Taking each line of the material below in turn, count those containing the string "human". Provide the number alone.
+---+
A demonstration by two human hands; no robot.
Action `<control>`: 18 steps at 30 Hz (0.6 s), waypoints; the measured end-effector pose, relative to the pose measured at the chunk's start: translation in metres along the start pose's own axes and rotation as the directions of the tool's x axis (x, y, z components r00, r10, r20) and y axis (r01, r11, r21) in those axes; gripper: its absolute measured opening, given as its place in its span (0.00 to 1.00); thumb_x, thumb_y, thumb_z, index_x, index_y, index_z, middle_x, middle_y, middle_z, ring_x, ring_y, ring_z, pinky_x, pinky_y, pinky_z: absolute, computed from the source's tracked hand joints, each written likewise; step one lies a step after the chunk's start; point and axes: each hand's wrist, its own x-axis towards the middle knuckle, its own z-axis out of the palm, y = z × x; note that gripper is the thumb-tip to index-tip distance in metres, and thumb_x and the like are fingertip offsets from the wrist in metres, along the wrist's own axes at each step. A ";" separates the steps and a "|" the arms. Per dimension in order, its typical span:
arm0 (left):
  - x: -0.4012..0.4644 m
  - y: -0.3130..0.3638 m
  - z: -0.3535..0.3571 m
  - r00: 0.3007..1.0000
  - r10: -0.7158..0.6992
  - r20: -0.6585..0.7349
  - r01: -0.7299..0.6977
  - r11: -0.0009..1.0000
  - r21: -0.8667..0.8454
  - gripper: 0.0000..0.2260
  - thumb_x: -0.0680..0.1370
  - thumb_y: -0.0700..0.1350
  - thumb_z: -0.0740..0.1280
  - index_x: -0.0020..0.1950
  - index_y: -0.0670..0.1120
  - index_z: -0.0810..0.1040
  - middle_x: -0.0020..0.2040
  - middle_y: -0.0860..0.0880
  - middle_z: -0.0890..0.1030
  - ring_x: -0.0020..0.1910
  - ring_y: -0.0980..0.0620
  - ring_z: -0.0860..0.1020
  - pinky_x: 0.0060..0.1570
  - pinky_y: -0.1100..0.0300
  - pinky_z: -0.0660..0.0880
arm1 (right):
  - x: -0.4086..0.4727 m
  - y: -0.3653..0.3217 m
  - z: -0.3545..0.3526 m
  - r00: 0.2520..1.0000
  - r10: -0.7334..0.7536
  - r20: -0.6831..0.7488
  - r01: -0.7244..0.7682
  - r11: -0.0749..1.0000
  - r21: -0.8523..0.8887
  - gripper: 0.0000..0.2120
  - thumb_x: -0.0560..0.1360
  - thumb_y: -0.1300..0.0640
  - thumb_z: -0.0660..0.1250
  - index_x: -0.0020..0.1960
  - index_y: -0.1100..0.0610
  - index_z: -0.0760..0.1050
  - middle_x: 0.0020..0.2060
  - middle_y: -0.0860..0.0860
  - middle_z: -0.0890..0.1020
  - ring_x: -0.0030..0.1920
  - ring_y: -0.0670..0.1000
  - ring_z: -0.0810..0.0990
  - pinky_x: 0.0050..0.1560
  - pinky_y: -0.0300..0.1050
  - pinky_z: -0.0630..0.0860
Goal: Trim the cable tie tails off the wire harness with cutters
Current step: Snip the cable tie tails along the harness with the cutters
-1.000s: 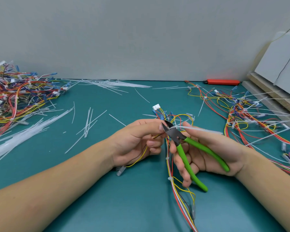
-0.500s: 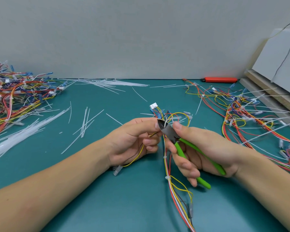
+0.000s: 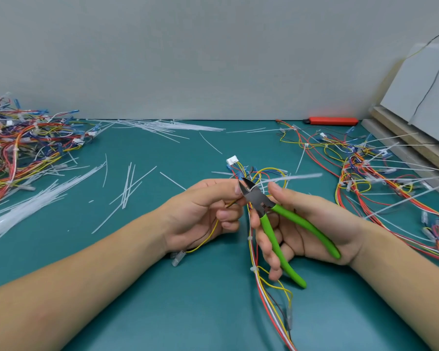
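My left hand [image 3: 203, 211] pinches the wire harness [image 3: 264, 279], a bundle of red, yellow, white and black wires that runs from a white connector [image 3: 231, 160] down toward the near edge. My right hand [image 3: 302, 229] grips the green-handled cutters [image 3: 276, 224], handles spread apart. The steel jaws [image 3: 249, 190] sit at the harness right by my left thumb. A white cable tie tail [image 3: 289, 178] sticks out to the right from the jaws, blurred.
A pile of harnesses [image 3: 18, 148] lies at the far left, with loose cut tie tails [image 3: 127, 191] scattered on the teal mat. More harnesses with long tails [image 3: 380, 173] spread at the right. A red tool [image 3: 332, 120] and leaning boards [image 3: 416, 115] stand at the back right.
The cutter handles have spread apart again after being squeezed half a second ago. A blurred tie tail now shows at the jaws, pointing right.
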 end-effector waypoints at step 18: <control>0.000 0.001 0.001 0.999 0.003 0.032 -0.004 0.999 0.041 0.09 0.78 0.44 0.65 0.40 0.50 0.82 0.30 0.58 0.71 0.29 0.57 0.59 0.34 0.63 0.61 | 0.001 0.000 0.008 0.999 -0.046 -0.028 0.043 0.994 -0.101 0.22 0.78 0.35 0.65 0.49 0.55 0.78 0.34 0.57 0.78 0.29 0.54 0.78 0.35 0.51 0.82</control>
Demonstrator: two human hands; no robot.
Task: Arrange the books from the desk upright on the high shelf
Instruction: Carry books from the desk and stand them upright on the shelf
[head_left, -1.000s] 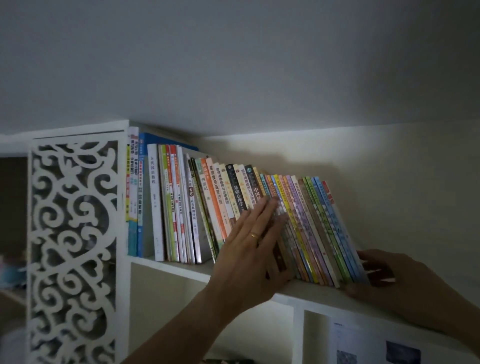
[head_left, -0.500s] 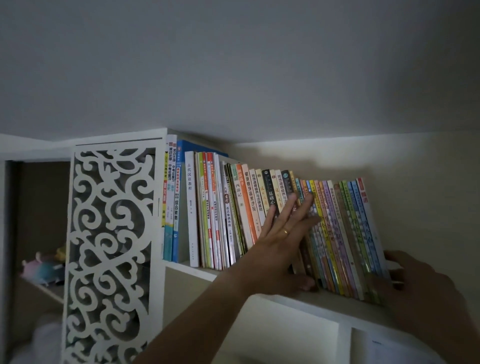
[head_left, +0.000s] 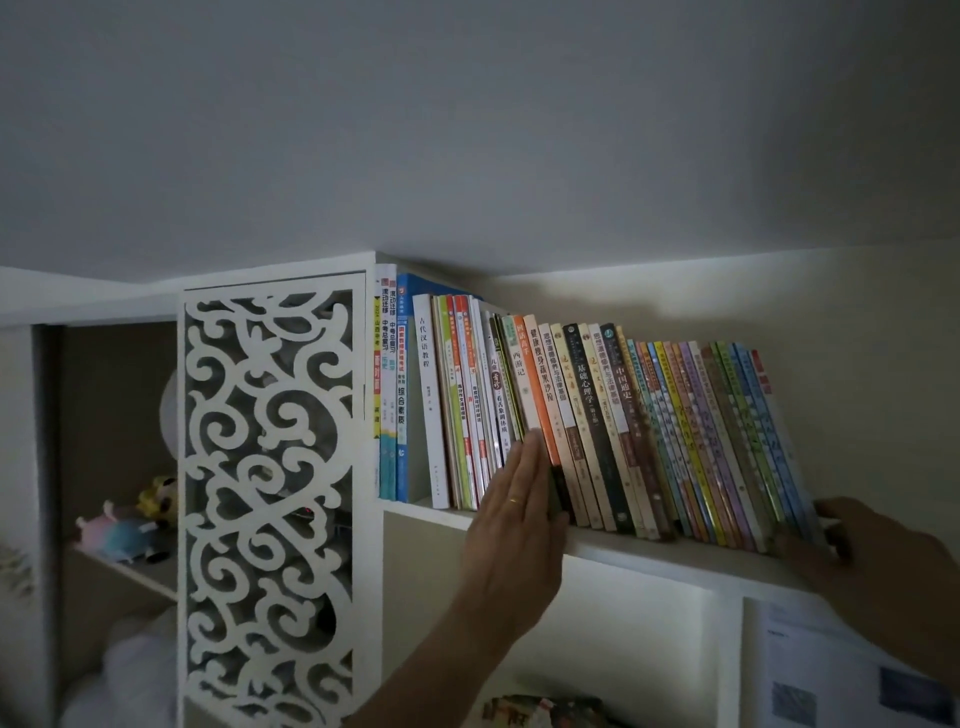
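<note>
The left hand (head_left: 511, 512) reaches up from the lower middle of the view, fingers straight and together, a thin gold ring (head_left: 516, 501) on one of them — the flat of the fingers presses against the spines of the books near the orange-spined one (head_left: 540, 384). At the right edge the right hand (head_left: 852, 545) rests on the white high shelf board (head_left: 649, 553), fingers bent around the foot of the last blue-spined books (head_left: 769, 415); in this dim light it is hard to say whether it truly grips them or only props them.

Between the two hands stands the long row of thin paperback books (head_left: 597, 415), all on the shelf. The ones at the left, by the tall blue book (head_left: 402, 384), stand nearly upright; from the middle to the right end they lean leftward at the top, each against its neighbour.

Left of the row is a white cut-out scrollwork panel (head_left: 270, 493), and beyond it — in a darker compartment — a few soft toys (head_left: 124, 530) lie on a lower shelf. Below the book shelf, at the lower right, a printed sheet of paper (head_left: 831, 670) shows. Above and behind everything is the plain grey ceiling (head_left: 467, 130).
</note>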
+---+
- _Exercise solution_: 2